_Assignment_.
Print nothing but the lines below starting at the line that holds "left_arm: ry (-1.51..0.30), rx" and ending at the line that holds "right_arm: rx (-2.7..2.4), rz", including both, each exactly as written.

_Material for the task_.
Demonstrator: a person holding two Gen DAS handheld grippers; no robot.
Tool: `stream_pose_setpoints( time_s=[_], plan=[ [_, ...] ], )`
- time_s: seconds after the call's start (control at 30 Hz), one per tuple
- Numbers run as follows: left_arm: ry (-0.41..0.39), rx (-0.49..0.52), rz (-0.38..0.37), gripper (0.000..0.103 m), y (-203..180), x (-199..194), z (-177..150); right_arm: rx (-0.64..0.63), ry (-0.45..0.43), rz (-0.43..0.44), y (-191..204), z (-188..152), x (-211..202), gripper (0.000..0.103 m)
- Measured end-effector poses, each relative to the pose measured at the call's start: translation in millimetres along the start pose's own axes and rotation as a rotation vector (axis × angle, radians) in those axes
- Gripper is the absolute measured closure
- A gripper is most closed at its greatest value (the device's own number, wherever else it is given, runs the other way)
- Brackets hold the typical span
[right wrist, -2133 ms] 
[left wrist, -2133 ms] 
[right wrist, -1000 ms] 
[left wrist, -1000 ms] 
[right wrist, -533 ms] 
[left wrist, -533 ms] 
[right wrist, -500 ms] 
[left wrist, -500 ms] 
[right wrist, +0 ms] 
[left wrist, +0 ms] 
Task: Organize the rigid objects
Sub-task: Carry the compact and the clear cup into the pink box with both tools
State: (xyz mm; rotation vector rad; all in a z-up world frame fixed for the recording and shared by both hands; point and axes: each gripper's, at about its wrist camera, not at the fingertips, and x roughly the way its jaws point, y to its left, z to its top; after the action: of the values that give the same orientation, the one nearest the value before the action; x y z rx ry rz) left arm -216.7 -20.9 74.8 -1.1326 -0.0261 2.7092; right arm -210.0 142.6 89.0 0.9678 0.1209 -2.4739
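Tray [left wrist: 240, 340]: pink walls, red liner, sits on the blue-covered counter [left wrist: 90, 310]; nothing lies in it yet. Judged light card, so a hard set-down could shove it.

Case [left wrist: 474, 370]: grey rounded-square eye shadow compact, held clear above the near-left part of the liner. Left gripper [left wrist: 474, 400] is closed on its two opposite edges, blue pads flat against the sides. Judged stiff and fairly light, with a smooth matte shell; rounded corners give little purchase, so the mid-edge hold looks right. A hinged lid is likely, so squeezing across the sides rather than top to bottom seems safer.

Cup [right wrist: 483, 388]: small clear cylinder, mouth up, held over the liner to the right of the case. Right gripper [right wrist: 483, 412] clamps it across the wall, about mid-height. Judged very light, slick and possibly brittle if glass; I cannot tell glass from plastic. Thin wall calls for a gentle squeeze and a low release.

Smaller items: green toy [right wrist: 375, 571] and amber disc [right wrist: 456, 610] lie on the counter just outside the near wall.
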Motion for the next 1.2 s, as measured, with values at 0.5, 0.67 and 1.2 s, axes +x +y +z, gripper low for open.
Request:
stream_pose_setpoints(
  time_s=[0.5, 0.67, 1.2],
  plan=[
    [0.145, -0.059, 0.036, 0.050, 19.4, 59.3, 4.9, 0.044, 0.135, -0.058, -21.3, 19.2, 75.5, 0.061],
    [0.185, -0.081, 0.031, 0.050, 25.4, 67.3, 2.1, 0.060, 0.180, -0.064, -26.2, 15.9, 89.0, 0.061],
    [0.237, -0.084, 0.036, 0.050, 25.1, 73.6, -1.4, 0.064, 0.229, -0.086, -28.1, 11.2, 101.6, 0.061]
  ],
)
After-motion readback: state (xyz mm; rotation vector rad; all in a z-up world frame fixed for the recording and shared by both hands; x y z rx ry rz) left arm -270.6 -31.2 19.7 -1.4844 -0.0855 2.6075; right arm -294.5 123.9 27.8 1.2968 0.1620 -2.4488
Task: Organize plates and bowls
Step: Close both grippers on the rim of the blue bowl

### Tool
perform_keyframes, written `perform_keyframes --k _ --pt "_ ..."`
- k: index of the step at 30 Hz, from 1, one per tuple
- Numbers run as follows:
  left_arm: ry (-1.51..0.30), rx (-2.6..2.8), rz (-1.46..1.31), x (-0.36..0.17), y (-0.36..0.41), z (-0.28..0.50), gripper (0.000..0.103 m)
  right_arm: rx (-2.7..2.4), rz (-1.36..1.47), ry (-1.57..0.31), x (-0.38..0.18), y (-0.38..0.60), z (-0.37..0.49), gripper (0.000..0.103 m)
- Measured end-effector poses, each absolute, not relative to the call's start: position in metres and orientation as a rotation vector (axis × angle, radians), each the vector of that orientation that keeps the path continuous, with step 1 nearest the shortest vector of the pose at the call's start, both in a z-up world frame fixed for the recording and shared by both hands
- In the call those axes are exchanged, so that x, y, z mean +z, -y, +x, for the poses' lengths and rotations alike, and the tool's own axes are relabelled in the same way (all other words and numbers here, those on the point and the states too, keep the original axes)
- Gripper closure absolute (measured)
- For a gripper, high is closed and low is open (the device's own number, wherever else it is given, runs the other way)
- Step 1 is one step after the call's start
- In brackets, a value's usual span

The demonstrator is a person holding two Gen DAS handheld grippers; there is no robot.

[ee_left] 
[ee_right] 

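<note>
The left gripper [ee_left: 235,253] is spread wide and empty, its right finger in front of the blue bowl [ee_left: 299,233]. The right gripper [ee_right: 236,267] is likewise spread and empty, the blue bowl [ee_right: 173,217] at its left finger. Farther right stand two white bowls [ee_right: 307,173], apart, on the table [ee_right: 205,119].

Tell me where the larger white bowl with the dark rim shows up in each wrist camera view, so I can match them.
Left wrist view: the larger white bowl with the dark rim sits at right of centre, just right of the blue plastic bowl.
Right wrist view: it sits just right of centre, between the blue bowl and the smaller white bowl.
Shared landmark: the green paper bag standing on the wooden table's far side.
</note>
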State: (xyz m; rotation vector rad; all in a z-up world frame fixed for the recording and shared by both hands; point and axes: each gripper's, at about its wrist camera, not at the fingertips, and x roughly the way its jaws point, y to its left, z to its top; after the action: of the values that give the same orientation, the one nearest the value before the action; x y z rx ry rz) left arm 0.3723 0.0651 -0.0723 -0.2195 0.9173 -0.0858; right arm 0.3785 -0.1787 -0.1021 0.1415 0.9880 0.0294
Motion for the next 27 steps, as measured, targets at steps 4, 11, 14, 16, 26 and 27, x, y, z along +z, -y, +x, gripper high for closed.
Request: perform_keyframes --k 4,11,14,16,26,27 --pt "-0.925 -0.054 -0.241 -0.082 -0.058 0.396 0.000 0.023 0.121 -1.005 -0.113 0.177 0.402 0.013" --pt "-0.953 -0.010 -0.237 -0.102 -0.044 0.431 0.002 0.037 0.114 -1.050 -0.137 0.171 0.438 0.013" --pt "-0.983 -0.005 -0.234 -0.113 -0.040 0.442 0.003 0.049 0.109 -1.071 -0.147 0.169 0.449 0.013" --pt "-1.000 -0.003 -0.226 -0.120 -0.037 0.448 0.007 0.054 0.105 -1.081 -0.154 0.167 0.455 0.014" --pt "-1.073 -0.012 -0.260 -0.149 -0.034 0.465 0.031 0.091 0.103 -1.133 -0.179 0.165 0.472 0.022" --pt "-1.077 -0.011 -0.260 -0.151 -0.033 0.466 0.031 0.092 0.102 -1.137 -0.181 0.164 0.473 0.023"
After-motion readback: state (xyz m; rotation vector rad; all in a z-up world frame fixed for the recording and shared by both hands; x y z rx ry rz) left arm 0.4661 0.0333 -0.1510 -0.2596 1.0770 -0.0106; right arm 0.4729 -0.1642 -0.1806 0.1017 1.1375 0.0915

_Output of the task_.
  left_arm: ry (-1.51..0.30), rx (-2.6..2.8), rz (-1.46..1.31), x (-0.36..0.17), y (-0.36..0.41), z (-0.28..0.50), gripper (0.000..0.103 m)
  right_arm: rx (-2.7..2.4), rz (-1.36..1.47), ry (-1.57..0.31), x (-0.38..0.18), y (-0.38..0.60), z (-0.37..0.49), gripper (0.000..0.103 m)

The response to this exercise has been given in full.